Long-term agreements, lasting relationships and value chain cooperation are the foundations underpinning the sustained growth of Bama, Norway’s largest fresh produce distributor, which has seen its turnover increase from €600m in 2004 to €1.65bn in 2013.
During a presentation at the Fresh & Life berry symposium which took place at last week’s Fruit Attraction trade show in Madrid, Bama’s CEO Rune Flaen explained how this approach also hold the key to the rapid growth in sales of fresh berries, which are the company’s largest product group within the fresh produce category and now account for 10.6 per cent of total sales. Thanks to their strong association with health, berry sales have increased by 300 per cent in Norway since 2003 and last year they made up 1 per cent of total sales in the country’s grocery market.
Flaen pointed out that the company had established integrated working models with its partners that had enabled it to build the category. “The only way to protect our unique position is to deliver growth and profitability combined with a strong position for the most important product group,” he told delegates at the conference.
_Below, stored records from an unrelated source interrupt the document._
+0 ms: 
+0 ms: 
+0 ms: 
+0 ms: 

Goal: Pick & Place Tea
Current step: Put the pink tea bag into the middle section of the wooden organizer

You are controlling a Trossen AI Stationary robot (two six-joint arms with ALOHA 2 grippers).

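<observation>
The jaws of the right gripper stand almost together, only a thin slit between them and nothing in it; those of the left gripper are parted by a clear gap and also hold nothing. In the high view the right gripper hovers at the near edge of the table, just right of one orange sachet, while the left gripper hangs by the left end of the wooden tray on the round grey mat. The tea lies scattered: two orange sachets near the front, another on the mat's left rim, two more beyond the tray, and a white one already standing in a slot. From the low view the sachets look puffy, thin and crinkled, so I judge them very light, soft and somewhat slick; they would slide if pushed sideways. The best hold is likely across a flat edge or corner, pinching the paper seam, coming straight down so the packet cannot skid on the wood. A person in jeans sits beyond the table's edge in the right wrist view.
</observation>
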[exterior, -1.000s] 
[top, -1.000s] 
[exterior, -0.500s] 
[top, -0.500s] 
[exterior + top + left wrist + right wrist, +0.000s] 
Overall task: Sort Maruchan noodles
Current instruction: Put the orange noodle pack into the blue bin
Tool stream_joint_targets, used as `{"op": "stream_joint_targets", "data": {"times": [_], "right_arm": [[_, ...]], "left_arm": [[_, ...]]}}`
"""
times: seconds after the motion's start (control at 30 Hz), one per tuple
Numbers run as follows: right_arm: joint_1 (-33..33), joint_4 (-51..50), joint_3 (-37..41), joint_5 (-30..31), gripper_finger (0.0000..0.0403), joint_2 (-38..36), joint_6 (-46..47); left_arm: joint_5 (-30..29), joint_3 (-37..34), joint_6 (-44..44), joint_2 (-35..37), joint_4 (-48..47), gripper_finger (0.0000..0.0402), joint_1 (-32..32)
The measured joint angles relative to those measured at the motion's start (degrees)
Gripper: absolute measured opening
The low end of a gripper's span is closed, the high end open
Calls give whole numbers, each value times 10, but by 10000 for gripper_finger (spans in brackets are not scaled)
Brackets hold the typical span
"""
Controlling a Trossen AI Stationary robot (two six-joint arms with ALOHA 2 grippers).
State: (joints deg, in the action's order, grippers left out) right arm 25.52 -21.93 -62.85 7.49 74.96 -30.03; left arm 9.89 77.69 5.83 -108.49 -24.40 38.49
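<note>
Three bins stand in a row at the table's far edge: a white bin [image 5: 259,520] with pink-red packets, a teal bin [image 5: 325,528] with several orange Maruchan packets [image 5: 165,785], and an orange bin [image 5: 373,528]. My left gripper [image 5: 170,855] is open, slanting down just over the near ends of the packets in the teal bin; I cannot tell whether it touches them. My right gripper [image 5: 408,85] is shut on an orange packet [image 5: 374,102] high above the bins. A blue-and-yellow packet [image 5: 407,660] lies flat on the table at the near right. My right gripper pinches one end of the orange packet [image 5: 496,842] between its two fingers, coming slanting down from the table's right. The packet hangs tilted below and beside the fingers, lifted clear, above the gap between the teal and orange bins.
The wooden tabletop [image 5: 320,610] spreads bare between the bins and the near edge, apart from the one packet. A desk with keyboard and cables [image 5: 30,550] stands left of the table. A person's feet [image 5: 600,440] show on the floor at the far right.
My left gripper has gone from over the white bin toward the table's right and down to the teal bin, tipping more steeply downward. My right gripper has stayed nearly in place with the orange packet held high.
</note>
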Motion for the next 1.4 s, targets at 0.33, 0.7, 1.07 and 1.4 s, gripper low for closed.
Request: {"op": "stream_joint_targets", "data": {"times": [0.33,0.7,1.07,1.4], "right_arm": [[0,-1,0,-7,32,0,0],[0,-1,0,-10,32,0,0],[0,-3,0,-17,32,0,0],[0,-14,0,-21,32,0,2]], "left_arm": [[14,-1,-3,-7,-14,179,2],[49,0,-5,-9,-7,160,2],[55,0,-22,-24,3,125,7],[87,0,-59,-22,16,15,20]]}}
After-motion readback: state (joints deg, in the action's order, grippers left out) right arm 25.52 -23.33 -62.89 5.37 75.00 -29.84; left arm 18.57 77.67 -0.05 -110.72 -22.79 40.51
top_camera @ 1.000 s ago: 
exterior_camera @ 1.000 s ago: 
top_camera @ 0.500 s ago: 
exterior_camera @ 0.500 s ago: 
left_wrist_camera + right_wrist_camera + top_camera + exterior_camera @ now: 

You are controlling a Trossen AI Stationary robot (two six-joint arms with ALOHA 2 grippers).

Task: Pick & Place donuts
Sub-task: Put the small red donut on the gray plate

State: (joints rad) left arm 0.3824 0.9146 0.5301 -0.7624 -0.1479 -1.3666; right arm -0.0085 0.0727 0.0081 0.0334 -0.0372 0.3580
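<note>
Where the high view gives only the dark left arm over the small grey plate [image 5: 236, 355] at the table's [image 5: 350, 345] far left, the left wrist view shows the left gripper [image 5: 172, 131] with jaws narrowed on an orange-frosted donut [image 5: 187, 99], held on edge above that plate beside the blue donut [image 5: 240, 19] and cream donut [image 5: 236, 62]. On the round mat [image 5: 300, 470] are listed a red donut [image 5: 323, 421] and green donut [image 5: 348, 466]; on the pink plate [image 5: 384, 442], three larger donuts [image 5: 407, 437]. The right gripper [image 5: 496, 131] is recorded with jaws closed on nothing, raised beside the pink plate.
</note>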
He noted that in order to fully exploit the enormous potential of the berry category it is necessary to start with the right products. For the last 15 years, the company has invested in several research and innovation projects with producer organisation Gartnerhallen and several research institutes to develop new varieties that he said demonstrated the company’s long-term approach to building partnerships along the entire value chain. “The payback for all parts of the value chain has been great,” he said.
Delivering freshness and quality is also essential to ensure consumer satisfaction and Flaen highlighted some of the main logistical challenges in supplying the Norwegian market, which has just 5.1m people living in a long, narrow country more than 2,000km long.
“In a country like Norway quality and freshness have the highest priority,” he said. “The moment of truth is when the consumer meets your products and make the purchasing decision.”
Flaen stressed the need to make improvements in packaging, transportation and storage in order to increase rates of consumer satisfaction.
Another of the challenges facing the berry industry and fresh produce in general is how to effectively market products in a sector where there are few strong brands and limited marketing budgets. Around 50 per cent of Bama’s marketing budget is spent on sponsorship, which includes the Norwegian national football team and several other top athletes that act as role models to the country’s children. “We have found this to be a very efficient way to reach our main target groups: young families with children,” Flaen said.
Describing an innovative a scheme offering sports clubs a discount of 60 per cent on fresh produce purchases made at local stores for children’s tournaments, he noted this was a win-win situation: “The shopkeeper is happy and so are the kids,” he said.
He also stressed that countries should learn from each other and find new ways of communication using tools such as social media which provide fast and easy access to modern consumers.
Summing up, Flaen said value chain cooperation was the best way of exploiting the huge potential within the berry category. “Berries are one of the freshest products and really need the most efficient ways to the end consumer: Let’s close the gap!”